* [Your task]:
Nothing in the records should be altered; retype them all exactly.

Records to process Block Start

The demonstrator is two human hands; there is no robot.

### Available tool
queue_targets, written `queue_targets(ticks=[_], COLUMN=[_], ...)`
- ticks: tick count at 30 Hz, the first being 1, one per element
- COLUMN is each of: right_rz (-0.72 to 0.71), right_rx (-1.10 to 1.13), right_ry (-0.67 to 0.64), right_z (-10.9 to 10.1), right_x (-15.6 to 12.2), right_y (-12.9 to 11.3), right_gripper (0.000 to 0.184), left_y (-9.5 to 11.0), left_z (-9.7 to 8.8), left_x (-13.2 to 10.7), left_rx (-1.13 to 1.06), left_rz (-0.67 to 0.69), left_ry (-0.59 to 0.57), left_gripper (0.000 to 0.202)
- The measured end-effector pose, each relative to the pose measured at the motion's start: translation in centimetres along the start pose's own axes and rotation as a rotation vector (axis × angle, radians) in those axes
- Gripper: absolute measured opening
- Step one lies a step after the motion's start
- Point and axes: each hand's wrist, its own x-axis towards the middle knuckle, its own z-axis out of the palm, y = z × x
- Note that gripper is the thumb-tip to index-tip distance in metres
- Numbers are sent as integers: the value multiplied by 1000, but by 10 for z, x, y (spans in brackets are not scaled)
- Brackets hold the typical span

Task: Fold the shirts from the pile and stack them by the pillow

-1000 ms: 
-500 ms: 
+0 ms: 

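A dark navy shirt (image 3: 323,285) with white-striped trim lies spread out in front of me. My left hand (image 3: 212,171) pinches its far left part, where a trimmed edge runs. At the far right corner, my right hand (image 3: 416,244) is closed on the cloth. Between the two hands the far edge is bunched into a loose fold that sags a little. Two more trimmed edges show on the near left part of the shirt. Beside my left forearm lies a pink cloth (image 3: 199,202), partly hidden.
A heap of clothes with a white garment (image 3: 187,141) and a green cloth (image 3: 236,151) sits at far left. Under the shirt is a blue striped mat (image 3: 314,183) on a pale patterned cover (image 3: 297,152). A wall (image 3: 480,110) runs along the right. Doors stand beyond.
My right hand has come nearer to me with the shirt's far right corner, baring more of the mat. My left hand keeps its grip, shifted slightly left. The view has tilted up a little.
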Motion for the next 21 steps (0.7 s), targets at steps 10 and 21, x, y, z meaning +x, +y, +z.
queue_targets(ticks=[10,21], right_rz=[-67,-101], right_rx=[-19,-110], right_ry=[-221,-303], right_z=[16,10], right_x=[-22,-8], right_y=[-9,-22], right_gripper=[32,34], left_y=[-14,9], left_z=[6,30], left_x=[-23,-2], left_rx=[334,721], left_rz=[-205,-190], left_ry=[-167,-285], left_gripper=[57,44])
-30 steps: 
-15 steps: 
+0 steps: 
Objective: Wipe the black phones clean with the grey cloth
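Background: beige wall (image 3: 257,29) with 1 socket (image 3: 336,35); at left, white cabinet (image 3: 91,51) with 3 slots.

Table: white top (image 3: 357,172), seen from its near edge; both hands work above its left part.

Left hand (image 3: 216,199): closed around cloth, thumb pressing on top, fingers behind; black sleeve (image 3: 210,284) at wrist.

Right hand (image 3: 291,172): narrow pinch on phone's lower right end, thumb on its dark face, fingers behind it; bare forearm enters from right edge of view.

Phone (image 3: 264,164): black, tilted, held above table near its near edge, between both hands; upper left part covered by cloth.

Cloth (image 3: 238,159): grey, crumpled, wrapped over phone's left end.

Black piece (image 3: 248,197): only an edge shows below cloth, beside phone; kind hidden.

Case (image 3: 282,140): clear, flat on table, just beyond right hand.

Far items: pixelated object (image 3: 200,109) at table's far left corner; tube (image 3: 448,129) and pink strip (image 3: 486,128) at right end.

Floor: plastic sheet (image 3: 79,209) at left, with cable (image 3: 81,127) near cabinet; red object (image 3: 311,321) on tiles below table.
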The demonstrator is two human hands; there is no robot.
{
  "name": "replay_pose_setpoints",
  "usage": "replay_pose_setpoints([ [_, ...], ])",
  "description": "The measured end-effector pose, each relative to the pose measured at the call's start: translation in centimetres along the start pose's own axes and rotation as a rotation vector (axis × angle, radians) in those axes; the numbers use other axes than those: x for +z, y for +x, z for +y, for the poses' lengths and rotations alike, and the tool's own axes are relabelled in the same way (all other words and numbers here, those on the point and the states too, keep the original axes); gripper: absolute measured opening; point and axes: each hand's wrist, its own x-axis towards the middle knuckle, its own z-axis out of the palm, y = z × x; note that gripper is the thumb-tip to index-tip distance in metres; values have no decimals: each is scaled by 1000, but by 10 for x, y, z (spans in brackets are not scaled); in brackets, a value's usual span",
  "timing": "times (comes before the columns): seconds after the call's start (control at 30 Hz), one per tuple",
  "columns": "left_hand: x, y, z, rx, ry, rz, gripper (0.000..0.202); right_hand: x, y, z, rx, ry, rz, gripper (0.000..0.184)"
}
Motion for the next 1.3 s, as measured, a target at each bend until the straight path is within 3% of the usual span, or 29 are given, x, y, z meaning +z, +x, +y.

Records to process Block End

* [Exercise solution]:
The demonstrator is two human hands; there is no robot.

### Available tool
queue_targets, written `queue_targets(ticks=[_], COLUMN=[_], ...)`
- ticks: tick count at 30 Hz, the first being 1, one per element
- COLUMN is each of: right_rz (-0.72 to 0.71), right_rx (-1.10 to 1.13), right_ry (-0.67 to 0.64), right_z (-10.9 to 10.1), right_x (-15.6 to 12.2), right_y (-12.9 to 11.3), right_gripper (0.000 to 0.184), left_y (-9.5 to 11.0), left_z (-9.7 to 8.8), left_x (-13.2 to 10.7), left_rx (-1.13 to 1.06), left_rz (-0.67 to 0.69), left_ry (-0.59 to 0.57), left_gripper (0.000 to 0.202)
- The measured end-effector pose, each relative to the pose measured at the motion's start: translation in centimetres along the start pose's own axes and rotation as a rotation vector (axis × angle, radians) in those axes
- Gripper: absolute measured opening
- Step one lies a step after the motion's start
- Point and axes: each hand's wrist, its own x-axis towards the middle knuckle, its own z-axis out of the palm, y = z × x
- Note that gripper is the thumb-tip to index-tip distance in metres
- Numbers are sent as integers: the value multiplied by 1000, but by 10 for z, x, y (spans in brackets are not scaled)
- Brackets hold the typical span

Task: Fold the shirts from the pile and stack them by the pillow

-1000 ms: 
-500 ms: 
+0 ms: 

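A dark navy shirt (image 3: 323,285) with white-striped trim lies spread out in front of me. My left hand (image 3: 212,171) pinches its far left part, where a trimmed edge runs. At the far right corner, my right hand (image 3: 416,244) is closed on the cloth. Between the two hands the far edge is bunched into a loose fold that sags a little. Two more trimmed edges show on the near left part of the shirt. Beside my left forearm lies a pink cloth (image 3: 199,202), partly hidden.
A heap of clothes with a white garment (image 3: 187,141) and a green cloth (image 3: 236,151) sits at far left. Under the shirt is a blue striped mat (image 3: 314,183) on a pale patterned cover (image 3: 297,152). A wall (image 3: 480,110) runs along the right. Doors stand beyond.
My right hand has come nearer to me with the shirt's far right corner, baring more of the mat. My left hand keeps its grip, shifted slightly left. The view has tilted up a little.
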Motion for the next 21 steps (0.7 s), targets at steps 10 and 21, x, y, z meaning +x, +y, +z.
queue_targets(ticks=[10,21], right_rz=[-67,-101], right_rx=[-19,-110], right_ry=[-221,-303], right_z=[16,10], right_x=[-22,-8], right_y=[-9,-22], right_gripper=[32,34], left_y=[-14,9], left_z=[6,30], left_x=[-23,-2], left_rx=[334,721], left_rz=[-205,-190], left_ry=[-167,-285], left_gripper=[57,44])
-30 steps: 
-15 steps: 
+0 steps: 
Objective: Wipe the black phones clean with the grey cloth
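Background: beige wall (image 3: 257,29) with 1 socket (image 3: 336,35); at left, white cabinet (image 3: 91,51) with 3 slots.

Table: white top (image 3: 357,172), seen from its near edge; both hands work above its left part.

Left hand (image 3: 216,199): closed around cloth, thumb pressing on top, fingers behind; black sleeve (image 3: 210,284) at wrist.

Right hand (image 3: 291,172): narrow pinch on phone's lower right end, thumb on its dark face, fingers behind it; bare forearm enters from right edge of view.

Phone (image 3: 264,164): black, tilted, held above table near its near edge, between both hands; upper left part covered by cloth.

Cloth (image 3: 238,159): grey, crumpled, wrapped over phone's left end.

Black piece (image 3: 248,197): only an edge shows below cloth, beside phone; kind hidden.

Case (image 3: 282,140): clear, flat on table, just beyond right hand.

Far items: pixelated object (image 3: 200,109) at table's far left corner; tube (image 3: 448,129) and pink strip (image 3: 486,128) at right end.

Floor: plastic sheet (image 3: 79,209) at left, with cable (image 3: 81,127) near cabinet; red object (image 3: 311,321) on tiles below table.
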The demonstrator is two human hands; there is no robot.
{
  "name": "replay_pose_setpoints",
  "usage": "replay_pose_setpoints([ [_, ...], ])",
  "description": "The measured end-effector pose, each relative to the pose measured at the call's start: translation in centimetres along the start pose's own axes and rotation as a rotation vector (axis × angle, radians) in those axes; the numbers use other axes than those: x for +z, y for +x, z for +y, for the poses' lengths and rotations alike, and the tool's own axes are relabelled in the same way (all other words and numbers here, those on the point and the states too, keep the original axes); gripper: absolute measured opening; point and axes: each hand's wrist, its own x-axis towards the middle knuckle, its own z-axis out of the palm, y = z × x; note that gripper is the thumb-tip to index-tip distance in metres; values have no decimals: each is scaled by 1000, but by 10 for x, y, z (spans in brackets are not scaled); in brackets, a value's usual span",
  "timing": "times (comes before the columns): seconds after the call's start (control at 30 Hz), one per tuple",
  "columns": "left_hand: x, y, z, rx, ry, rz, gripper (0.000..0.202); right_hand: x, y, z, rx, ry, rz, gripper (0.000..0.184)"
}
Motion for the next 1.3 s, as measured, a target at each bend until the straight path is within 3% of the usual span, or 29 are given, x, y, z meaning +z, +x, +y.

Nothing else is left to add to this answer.